Take our advice, and don’t try to walk into a bank with a copy of a will that names you as Personal Representative. The bank doesn’t have any way to know whether the account owner really has died, whether that will is the most recent version, whether it was executed properly, whether anyone is challenging its validity, etc., etc., etc. That financial institution should absolutely not allow you to transfer the money because a will has no power or authority in and of itself. Only after the probate court accepts and admits the will, and appoints the named Personal Representative, can that agent act on behalf of your estate.
The first thing your Personal Representative needs to do is lodge your will with the appropriate probate court. The court must then issue your Personal Representative letters testamentary before he or she has the legal authority to handle your assets. Since this is such an important job, the Personal Representative will have fiduciary duty to put the needs of your estate and your heirs above all other considerations. It’s essential to choose the right person. See
our post on Serving as a Personal Representative
for more guidance.
Here’s something else a will won’t do: avoid the multiple step process that is required to settle the final affairs of the deceased.
There are several steps required to transfer a loved one’s property to their heirs. A will is essential to provide guidance and instructions that ensure your wishes are carried out to your specifications, but it’s still necessary for someone to actually do all of it. Some of the steps required include: creating an inventory of your assets, paying the filing fee and inventory fees to the probate court, alerting possible creditors and paying valid claims, filing final tax statements, and distributing the remaining assets. With probate, these steps are taken with the public oversight of a court. However, it is not the court itself that performs the work. Instead, your Personal Representative has the responsibility of carrying out all the instructions.
A Will is only one of many ways to transfer assets to your beneficiaries. Many people do not realize that joint ownership and payable- or transfer-on-death beneficiary designations bypass your Will. See our video on how an estate plan is more than just a will .

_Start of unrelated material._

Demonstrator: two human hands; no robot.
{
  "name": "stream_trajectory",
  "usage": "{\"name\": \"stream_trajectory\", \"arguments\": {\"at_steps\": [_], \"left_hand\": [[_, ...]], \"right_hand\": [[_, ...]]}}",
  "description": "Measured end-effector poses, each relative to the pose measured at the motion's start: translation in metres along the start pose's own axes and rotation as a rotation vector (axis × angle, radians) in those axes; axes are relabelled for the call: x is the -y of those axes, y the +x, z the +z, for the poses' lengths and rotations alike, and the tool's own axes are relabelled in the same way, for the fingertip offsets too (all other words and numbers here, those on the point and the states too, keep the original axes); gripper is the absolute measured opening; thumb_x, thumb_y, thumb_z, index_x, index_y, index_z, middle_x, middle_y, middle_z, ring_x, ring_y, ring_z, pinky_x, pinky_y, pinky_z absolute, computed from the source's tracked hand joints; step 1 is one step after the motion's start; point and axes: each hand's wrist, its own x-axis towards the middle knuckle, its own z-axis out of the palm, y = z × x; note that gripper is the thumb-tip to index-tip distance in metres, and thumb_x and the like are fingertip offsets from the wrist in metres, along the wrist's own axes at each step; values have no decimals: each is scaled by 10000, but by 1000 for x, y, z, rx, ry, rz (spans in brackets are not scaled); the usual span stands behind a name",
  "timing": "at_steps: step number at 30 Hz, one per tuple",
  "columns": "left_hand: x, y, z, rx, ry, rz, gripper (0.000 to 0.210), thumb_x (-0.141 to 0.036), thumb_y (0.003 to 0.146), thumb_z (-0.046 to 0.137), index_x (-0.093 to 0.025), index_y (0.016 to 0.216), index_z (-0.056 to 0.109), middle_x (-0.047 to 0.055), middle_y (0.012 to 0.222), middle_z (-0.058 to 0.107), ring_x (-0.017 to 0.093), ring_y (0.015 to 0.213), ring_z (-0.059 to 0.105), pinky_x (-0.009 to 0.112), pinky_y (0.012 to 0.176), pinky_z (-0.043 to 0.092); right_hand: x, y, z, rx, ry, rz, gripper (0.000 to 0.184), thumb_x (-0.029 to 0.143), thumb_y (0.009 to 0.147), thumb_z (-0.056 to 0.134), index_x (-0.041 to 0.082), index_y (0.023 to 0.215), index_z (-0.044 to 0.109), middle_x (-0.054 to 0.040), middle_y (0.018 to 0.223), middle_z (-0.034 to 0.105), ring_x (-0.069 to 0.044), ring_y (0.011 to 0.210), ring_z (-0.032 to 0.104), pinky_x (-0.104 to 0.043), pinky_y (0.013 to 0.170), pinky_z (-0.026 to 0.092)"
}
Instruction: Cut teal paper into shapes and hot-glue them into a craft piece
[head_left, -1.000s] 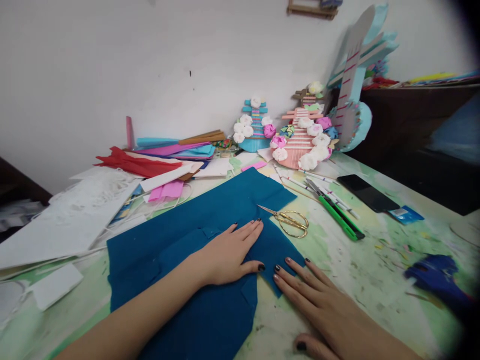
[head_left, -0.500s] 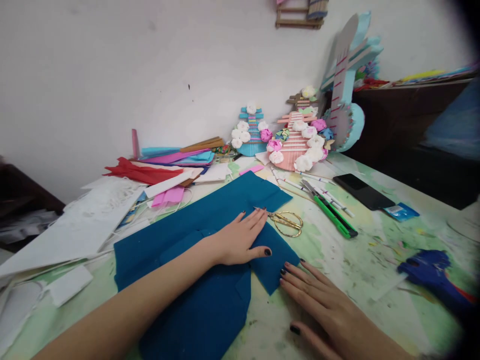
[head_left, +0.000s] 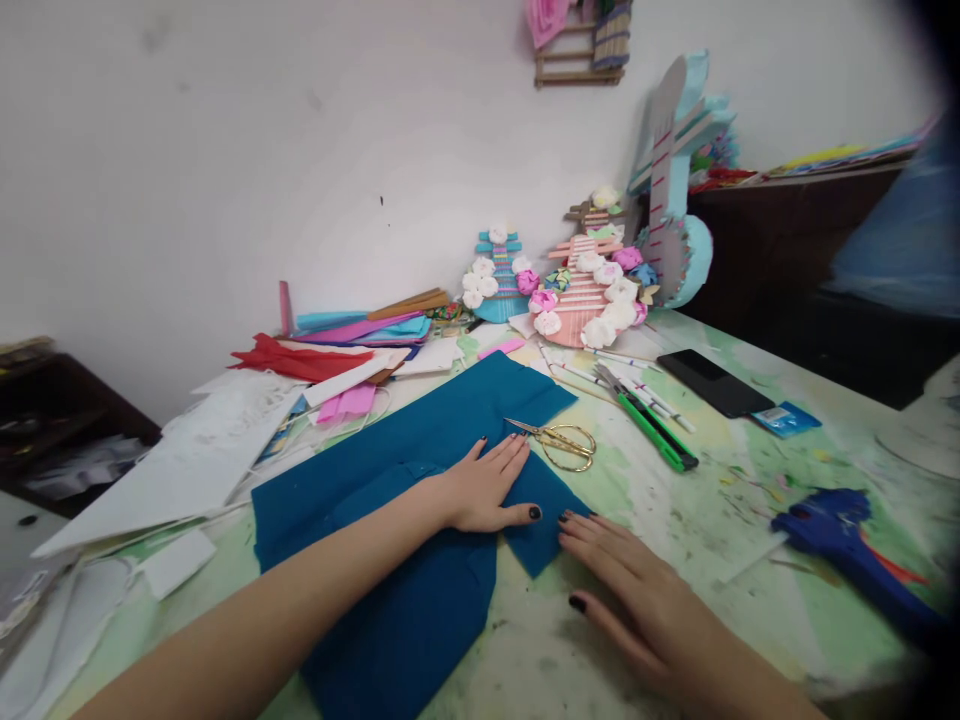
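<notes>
A dark blue sheet [head_left: 420,430], paper or felt, I cannot tell which, lies spread on the table with a folded or layered part toward me. My left hand [head_left: 487,490] rests flat on it, fingers stretched out and holding nothing. Just beyond its fingertips are gold-handled scissors [head_left: 568,446], their blades pointing left over the sheet. My right hand [head_left: 630,570] lies palm down, fingers apart, with its fingertips at the sheet's right corner. The part of the sheet beneath my left hand and forearm is hidden.
Right of the scissors lie a green utility knife [head_left: 656,430], several white pens, a black phone [head_left: 712,382] and a blue glue gun [head_left: 840,535]. White sheets [head_left: 187,450] and coloured paper [head_left: 307,358] cover the left side. Flower-decorated instrument models [head_left: 581,300] stand against the wall.
The camera view has shifted a little. My left fingertips have drawn back slightly from the scissors, so the blades show more fully. My right hand stays by the sheet's corner.
</notes>
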Motion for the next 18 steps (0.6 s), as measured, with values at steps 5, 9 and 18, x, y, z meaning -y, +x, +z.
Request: {"name": "stream_trajectory", "arguments": {"at_steps": [5, 9, 18], "left_hand": [[9, -3, -6, -301, -80, -240, 621, -367, 948, 280, -94, 1479, 109, 176, 1548, 101, 273, 1436, 106, 591, 1109, 161], [19, -6, -10, -514, -59, -328, 446, -159, 912, 319, -114, 1341, 430, 163, 1451, 396, 244, 1367, 338, 454, 1102, 309], [-15, -15, 11, -323, 35, -277, 459, -341, 875, 517, -70, 1243, 479, 220, 1271, 554, 331, 1200, 517, 500, 993, 401]], "right_hand": [[-12, 2, -3, -107, 158, 265, 310, 248, 913, 421, 187, 1156, 604, -103, 1160, 669, -212, 1047, 642, -350, 865, 554], [-22, 30, -22, -137, 123, 319, 278, 216, 874, 423, 190, 1037, 646, -92, 1011, 715, -230, 922, 678, -377, 790, 558], [-40, 130, 16, 21, 156, 68, 409, 9, 788, 387, 134, 1079, 646, -114, 1096, 683, -213, 1063, 601, -361, 920, 470]]}}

Your will only governs assets or property that are owned in your sole name at your death. When you have assets or property that are jointly owned by others or have a payable- or transfer-on-death beneficiary designation, your will does not control them. In fact, using beneficiary designations is an estate planning tool that many people use without even realizing it.
Before you start planning to use these methods exclusively, though, keep in mind that there are downsides to transferring property through joint ownership, designated beneficiaries need to be actively updated to be effective, and you will always have other assets such as your personal property, which can’t be transferred with a payable-upon-death designation.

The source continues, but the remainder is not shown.